Mexico City and Guadalajara —key logistics and e-commerce hubs— remain the country’s strongest industrial markets. Mexico City continues to post record-high gross absorption, with rental growth of 20% YoY and vacancy at just 2%. Meanwhile, Guadalajara’s vacancy rate held stable at 2.8% QoQ, reflecting balanced market conditions that support both rent stability and sustained occupancy.
Finally, the macroeconomic backdrop has become increasingly supportive for the sector, with interest rates trending lower. Within Industrial Real Estate, we maintain a preference for VESTA and FMTY (Outperform) over FIBRAMQ (Market Perform). We slightly increase our PTs for VESTA (to P$70) and FMTY (to P$17).

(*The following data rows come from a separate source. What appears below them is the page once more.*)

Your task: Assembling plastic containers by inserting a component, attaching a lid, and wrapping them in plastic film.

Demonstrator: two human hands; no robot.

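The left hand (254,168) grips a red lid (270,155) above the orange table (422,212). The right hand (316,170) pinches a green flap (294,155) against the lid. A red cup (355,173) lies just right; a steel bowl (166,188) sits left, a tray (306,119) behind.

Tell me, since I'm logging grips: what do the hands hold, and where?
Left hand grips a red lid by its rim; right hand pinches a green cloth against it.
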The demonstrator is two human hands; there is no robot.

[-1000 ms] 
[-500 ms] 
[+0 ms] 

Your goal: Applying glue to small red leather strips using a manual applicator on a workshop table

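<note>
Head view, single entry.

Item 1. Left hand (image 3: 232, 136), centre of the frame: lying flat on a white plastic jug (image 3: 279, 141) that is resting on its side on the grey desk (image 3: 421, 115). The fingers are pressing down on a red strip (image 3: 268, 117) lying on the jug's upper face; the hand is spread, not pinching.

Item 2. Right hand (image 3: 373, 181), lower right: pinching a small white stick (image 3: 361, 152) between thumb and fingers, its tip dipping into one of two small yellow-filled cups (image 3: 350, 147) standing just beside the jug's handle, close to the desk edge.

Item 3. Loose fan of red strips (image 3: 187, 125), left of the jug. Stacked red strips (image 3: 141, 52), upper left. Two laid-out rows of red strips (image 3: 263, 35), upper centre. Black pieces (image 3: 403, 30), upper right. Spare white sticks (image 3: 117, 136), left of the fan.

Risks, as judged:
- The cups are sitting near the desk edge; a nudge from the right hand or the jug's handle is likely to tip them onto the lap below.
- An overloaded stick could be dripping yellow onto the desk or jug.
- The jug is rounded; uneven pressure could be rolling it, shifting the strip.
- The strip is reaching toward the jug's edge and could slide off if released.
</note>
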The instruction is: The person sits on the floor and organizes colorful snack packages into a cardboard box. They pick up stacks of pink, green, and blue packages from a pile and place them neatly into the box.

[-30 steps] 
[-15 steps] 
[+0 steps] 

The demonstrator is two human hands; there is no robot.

On the other hand, our covered Hotel companies faced another challenging quarter amid persistent adverse conditions such as FX headwinds, weak international tourism trends (specially coming from the U.S.) and, surprisingly, a more limited capacity to pass inflation costs to its guests (reflected in a modest to muted ADR growth during 3Q25). Even though these conditions are expected to be more constructive going forward, a general cautious mood is perceived among companies. However, within the sector, there have been some recent moving pieces —from renewed business and operational strategies to preparations ahead of expected future demand due to FIFA World Cup 2026 celebration— perceived as relevant factors that should be considered going forward. Within Hotels & Hospitality, we remain Outperform on FINN and Market Perform on FIHO and HOTEL.